EXERCISE OBJECTIVE — Range to repeat from the listing below: the line containing "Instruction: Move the" down to the line containing "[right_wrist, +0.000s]", both included. Copy it exactly, pictures excluded, and add nothing else.

DATASET EXCERPT —
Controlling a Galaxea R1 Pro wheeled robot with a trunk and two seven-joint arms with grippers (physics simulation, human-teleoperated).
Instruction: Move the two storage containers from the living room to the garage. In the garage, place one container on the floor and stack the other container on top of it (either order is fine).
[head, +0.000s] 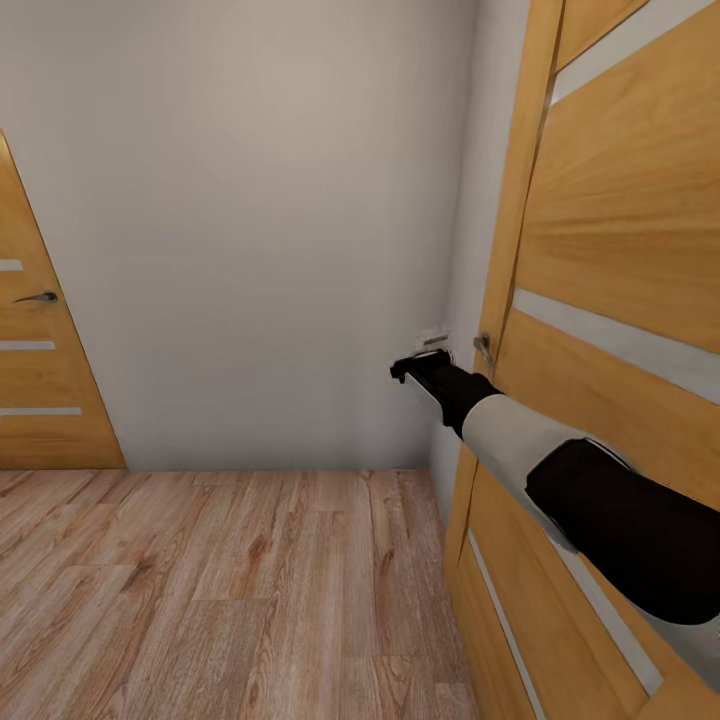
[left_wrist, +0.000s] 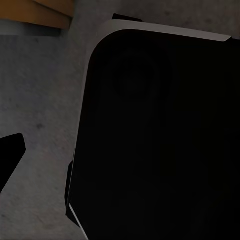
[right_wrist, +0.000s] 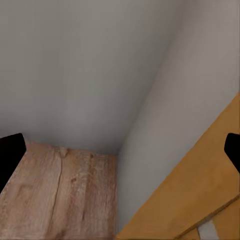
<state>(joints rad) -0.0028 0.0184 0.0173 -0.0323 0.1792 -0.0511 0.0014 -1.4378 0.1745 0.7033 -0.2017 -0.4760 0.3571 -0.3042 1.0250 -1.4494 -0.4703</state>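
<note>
The storage containers are out of view. My right arm reaches forward, and my right gripper (head: 418, 366) hangs just left of the metal handle (head: 483, 347) of a wooden door with pale stripes (head: 620, 300). In the right wrist view the right gripper (right_wrist: 120, 152) is open, its dark fingertips (right_wrist: 10, 155) far apart with nothing between them. In the left wrist view one dark fingertip (left_wrist: 10, 152) of my left gripper (left_wrist: 120, 150) stands out at the picture's edge over a grey speckled floor (left_wrist: 40, 100); the other is lost against my own dark body (left_wrist: 160, 130).
A white-grey wall (head: 260, 220) closes the space ahead, meeting the striped door at a corner. A second wooden door (head: 40, 360) with a handle stands at the far left. Light wood plank floor (head: 230, 590) spreads below.
</note>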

EXPECTED ANSWER —
Instruction: Move the two storage containers from the living room to the garage. In the garage, place one container on the floor and stack the other container on top of it (either order is fine).
[head, +0.000s] 
[left_wrist, +0.000s] 
[right_wrist, +0.000s] 

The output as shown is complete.